On 24/05/2013, at 10:58 AM, Robert Mibus <mibus at mibus.org> wrote:
> For resolvers, I'm not suggesting to replace the client<->resolver link as part of the first run, rather resolver<-internet->nameserver side.
>
> In my experience, retry/fallback mechanisms for DNS servers is more reliable than MTAs. Resolvers that have trouble with dual-stacked nameservers will have huge problems beyond your single site, since so many high-use NSes (roots etc) are already dual-stacked.
>
> In any event; as more providers support IPv6 mail, more MTAs will get fixed - and so each day it gets easier for everyone else to assume it'll "just work".
We similarly found some non-ideal behaviour on our outbound mail relay hosts with the standard version of the Postfix MTA on RedHat/CentOS/Scientific Linux 6.x. We built some custom Postfix 2.10 packages and have not encountered any IPv6 issues with these.

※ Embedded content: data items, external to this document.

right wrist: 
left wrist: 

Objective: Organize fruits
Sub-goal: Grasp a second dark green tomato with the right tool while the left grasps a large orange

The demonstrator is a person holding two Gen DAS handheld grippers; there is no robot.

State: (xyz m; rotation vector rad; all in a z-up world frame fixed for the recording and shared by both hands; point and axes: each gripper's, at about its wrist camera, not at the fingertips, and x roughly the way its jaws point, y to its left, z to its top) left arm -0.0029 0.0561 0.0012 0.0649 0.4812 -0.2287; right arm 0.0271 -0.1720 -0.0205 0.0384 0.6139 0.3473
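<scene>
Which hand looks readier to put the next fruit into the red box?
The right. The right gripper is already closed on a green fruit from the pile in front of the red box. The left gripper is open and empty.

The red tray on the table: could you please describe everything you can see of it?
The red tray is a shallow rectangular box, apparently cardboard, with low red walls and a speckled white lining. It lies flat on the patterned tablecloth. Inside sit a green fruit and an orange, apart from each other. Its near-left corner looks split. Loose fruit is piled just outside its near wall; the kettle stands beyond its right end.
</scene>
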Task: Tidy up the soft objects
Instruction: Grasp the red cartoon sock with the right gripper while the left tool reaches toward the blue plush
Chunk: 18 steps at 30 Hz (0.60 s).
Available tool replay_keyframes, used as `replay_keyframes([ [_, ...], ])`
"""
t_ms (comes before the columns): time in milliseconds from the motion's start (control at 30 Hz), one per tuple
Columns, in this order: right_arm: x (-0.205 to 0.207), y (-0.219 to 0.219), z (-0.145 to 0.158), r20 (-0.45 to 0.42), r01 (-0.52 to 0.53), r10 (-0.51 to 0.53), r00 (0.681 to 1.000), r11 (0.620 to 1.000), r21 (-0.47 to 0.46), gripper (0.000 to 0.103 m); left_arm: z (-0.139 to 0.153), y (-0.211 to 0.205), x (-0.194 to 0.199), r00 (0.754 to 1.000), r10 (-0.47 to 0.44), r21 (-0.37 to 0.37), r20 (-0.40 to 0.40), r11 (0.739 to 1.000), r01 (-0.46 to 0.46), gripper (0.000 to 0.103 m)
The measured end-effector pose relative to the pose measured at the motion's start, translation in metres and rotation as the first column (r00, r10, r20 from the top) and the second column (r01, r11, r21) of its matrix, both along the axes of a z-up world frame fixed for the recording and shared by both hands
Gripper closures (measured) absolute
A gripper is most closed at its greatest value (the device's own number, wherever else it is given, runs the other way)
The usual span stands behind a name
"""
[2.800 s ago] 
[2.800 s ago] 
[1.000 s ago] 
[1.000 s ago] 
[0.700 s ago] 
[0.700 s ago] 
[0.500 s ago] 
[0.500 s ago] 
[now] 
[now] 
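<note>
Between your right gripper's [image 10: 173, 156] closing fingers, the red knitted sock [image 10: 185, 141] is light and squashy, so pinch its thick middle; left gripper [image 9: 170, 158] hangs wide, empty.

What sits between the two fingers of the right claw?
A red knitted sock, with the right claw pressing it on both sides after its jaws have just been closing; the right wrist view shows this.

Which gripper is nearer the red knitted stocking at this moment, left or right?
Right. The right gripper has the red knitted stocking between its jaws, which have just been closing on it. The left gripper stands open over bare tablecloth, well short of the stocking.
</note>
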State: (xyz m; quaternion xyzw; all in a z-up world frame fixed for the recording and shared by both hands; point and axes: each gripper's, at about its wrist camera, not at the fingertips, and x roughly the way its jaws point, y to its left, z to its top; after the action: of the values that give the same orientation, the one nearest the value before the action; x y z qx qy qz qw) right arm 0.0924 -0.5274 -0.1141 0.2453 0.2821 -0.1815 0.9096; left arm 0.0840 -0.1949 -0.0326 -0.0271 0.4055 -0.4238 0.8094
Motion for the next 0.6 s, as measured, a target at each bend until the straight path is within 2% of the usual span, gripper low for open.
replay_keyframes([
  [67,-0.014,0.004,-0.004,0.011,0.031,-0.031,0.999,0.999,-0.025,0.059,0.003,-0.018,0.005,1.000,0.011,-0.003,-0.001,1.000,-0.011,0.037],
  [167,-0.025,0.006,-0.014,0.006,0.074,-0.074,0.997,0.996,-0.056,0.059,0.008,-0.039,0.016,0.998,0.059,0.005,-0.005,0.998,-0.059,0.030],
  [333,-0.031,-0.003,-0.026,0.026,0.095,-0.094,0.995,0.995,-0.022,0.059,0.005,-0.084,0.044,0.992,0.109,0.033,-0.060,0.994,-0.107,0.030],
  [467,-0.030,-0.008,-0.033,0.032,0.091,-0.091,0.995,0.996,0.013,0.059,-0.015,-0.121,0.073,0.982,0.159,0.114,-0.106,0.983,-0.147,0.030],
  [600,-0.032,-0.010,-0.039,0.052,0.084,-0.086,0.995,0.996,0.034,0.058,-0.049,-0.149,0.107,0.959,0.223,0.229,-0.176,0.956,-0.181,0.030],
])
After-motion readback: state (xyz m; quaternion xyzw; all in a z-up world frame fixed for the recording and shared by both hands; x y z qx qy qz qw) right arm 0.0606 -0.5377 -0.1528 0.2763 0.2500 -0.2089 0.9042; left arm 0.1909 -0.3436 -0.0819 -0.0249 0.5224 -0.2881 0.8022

Conversely, the standard BIND/named version shipped with RHEL 6.x (and derivatives) worked flawlessly as our outbound resolvers. We've since moved to a more distributed setup with local resolver caches on most end hosts forwarding to the shared outbound resolvers for cache misses, but nevertheless we basically haven't encountered any issues with outbound DNS resolution and IPv6.
In any case, these more fundamental services (DNS, mail, etc.) are the least of our worries in the context of IPv6. Our attempt at an IPv6-only data centre (with NAT64 for reachability to external v4 hosts) found countless pieces of software that just simply will not work without local IPv4 connectivity on the host.